Abstract: Case-Management Increases Retention in Substance Abuse Treatment for Homeless Men (Society for Social Work and Research 14th Annual Conference: Social Work Research: A WORLD OF POSSIBILITIES)

10P Case-Management Increases Retention in Substance Abuse Treatment for Homeless Men

Friday, January 15, 2010
* noted as presenting author
R. Lyle Cooper, PhD , University of Tennessee, Nashville Campus, Assistant Professor, Nashville, TN
Background and Purpose: Length of stay has been repeatedly linked to improved substance abuse treatment outcomes. Because of this link retention in treatment has become an important goal of substance abuse intervention. Intensive Case Management (ICM) is a behavioral intervention that has demonstrated efficacy in improving retention of substance abusers. ICM was employed in the study to increase treatment retention of homeless substance abusing men in residential treatment. It is hypothesized that ICM will be a strong predictor of treatment retention particularly with this population because of the increased need for ancillary services (i.e. mental health, housing, employment etc.). The hypothesis for this study is: Participants receiving ICM will be retained in treatment significantly longer than those who do not.

Methods: A retrospective survival analysis of retention, by receipt of case-management was conducted. Data from a long term residential treatment center for homeless men were collected over three years. The men involved in this study were largely Caucasian (n = 78, 72%) the remainder were African American. The mean age was 31 and ranged from 18 to 58. In the 30 days prior to treatment entry, 83% of the men were homeless, 10% were renting houses or apartments, and 7% owned their own homes, though all were homeless the day of admission. The mean length of stay was 145 days with a minimum of four days and a maximum of 426. The program under study was designed to retain subjects between six months and one year.

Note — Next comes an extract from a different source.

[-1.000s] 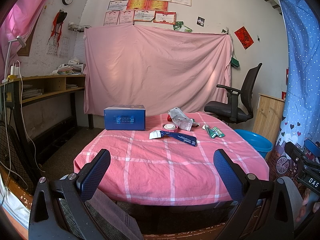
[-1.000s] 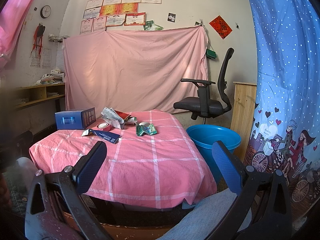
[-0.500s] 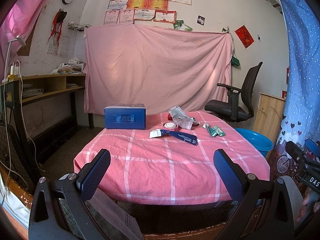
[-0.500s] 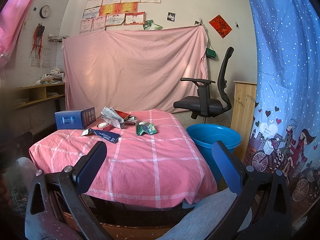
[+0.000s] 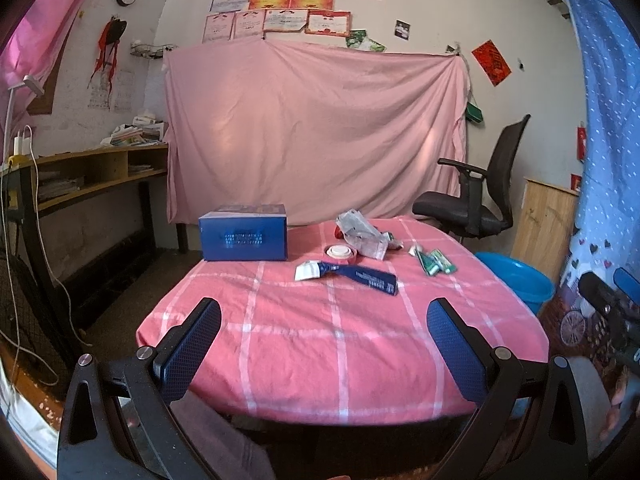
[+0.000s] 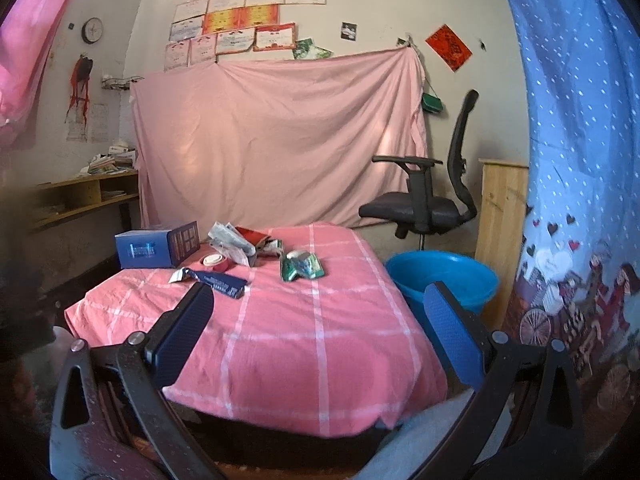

Results: The Wilcoxon-Gehan indicates a significant increase in the survival of participants receiving ICM compared to those who did not (23.851, df = 1, p<.01). This was the single strongest predictor of survival, although both criminal justice coercion and race were also significant predictors.

Conclusions and Implications: ICM was indicated to have a significant impact on retention. This finding lends further support to the need for case management in addition to treatment for homeless substance abusers. The additional service needs of homeless substance abusers likely make ICM a more critical service for this population. Findings from this study support providing this intervention to homeless substance abusers to increase post treatment abstinence. Future research should be conducted to determine the long-term impact of ICM on treatment outcomes.